### WHAT IS REQUIRED
Please repeat the listing below exactly, but do not include its pictures.

### DATA EXTRACT
────────────────
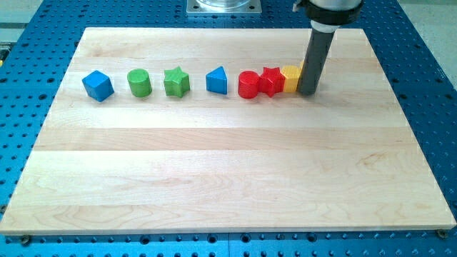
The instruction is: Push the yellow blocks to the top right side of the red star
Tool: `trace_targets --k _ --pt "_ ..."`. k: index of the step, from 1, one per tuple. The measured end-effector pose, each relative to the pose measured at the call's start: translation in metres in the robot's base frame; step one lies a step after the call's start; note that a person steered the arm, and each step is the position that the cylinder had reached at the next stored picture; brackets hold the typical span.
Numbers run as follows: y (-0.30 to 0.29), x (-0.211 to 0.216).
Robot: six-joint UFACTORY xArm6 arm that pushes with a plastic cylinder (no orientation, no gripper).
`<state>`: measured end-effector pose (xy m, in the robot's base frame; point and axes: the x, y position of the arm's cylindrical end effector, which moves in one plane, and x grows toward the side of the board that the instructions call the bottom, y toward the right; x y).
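Observation:
My tip (307,92) rests on the board just right of a yellow block (290,77), touching it. The rod hides most of a second yellow block behind it; only a sliver shows at the rod's left edge. The yellow block presses against the right side of the red star (270,81), which touches the red cylinder (248,84) on its left. The red cylinder, red star and yellow block form one tight row in the upper middle of the board.
Further left in the same row stand a blue triangle (217,81), a green star (176,81), a green cylinder (140,83) and a blue cube (98,85). The wooden board (228,171) lies on a blue perforated table.

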<state>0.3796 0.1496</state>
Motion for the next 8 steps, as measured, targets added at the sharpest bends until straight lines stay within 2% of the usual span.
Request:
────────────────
### TASK OUTPUT
The instruction is: Push the yellow blocks to the top right side of the red star
Tool: `trace_targets --k _ --pt "_ ..."`. k: index of the step, from 1, one per tuple. The measured end-effector pose, each relative to the pose measured at the call's start: translation in metres in the robot's base frame; step one lies a step after the call's start; note that a person steered the arm, and each step is the position that the cylinder had reached at the next stored picture; brackets hold the typical span.
Numbers run as follows: y (-0.30 to 0.29), x (-0.211 to 0.216).
Robot: six-joint UFACTORY xArm6 arm that pushes with a plastic cylinder (no orientation, no gripper).
`<state>`: measured end-effector pose (xy m, in the robot's base frame; point and axes: the x, y position of the arm's cylindrical end effector, which moves in one plane, and x grows toward the side of the board that the instructions call the bottom, y toward the right; x y).
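Observation:
My tip (307,92) rests on the board just right of a yellow block (290,77), touching it. The rod hides most of a second yellow block behind it; only a sliver shows at the rod's left edge. The yellow block presses against the right side of the red star (270,81), which touches the red cylinder (248,84) on its left. The red cylinder, red star and yellow block form one tight row in the upper middle of the board.
Further left in the same row stand a blue triangle (217,81), a green star (176,81), a green cylinder (140,83) and a blue cube (98,85). The wooden board (228,171) lies on a blue perforated table.
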
<state>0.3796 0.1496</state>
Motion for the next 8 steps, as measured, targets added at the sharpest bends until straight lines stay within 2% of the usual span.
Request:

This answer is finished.